Parlé Magazine: Why did you feel now was the right time to write The Education of Kevin Powell?
Kevin Powell: It’s a book I’ve wanted to write since I was a child. I’ve known that I wanted to be a writer since I was a little kid. As I say in the book, my mother took me to the library starting at the age of eight, and she got a library card, I got a library card. She let me roam all around the children’s section. My mother never checked out books; she would just read the newspapers. My mother had an 8th-grade education, and she was always on me about learning. I will say that my mother was the first teacher that I’d ever met. Given the fact that I was raised by a single mother, my father abandoning us when I was a child and growing up in terrible, terrible poverty, which people would consider to be the hood, you start to wonder and feel if anyone can relate to this. As an adult, being blessed to be able to travel the world, I never realized that there were literally “hoods” everywhere, and everyone is in the same situation. You know there are poor people, and there are those who don’t go anywhere, for example, the people who never leave Brooklyn or Harlem or the Bronx. That’s what I felt growing up, and one of the things I say in the book is that I felt trapped.
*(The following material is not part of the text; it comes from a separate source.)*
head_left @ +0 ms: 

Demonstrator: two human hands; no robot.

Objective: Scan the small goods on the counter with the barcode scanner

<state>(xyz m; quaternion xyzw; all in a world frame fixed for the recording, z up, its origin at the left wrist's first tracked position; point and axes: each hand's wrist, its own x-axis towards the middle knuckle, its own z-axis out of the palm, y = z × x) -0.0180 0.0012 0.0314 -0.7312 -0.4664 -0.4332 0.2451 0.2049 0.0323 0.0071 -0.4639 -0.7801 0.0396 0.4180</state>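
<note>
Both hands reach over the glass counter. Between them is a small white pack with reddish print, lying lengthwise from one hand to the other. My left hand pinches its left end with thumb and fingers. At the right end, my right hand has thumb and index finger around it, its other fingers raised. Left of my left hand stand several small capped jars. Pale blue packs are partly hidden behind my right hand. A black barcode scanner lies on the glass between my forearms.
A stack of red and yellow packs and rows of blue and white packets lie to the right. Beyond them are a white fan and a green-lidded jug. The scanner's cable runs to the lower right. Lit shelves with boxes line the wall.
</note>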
I always wanted to write something, especially when I got to college and I discovered for the first time that there were Black and Latinos writers. I know that may sound crazy to people, but before college I had no idea about colored authors. I was taught about Shakespeare. There was no Parlé Magazine, VIBE or The Source magazine. What I saw was solely based on the information I received in school. When I read those books and those coming of age stories, I said, I want to do something like this coming from my perspective, someone who grew up in the Hip-Hop era and who is clearly a Hip-Hop head. I wanted it to be something that people could relate to. I’m in my 40s now, and I don’t know how much longer I have left on this planet, and I wanted to share all the ups and downs of my whole life. Honestly when you read it, you’ll see it’s a very raw and honest book. There is no cursing in the book on purpose, but it’s not an easy read. For anyone who has experienced violence, abuse, and poverty, they know what I’m talking about.

Kevin Powell

 

Parlé: You mention you were brought up in the poverty stricken ghetto, how were you able to overcome your harsh reality and become the man you are today?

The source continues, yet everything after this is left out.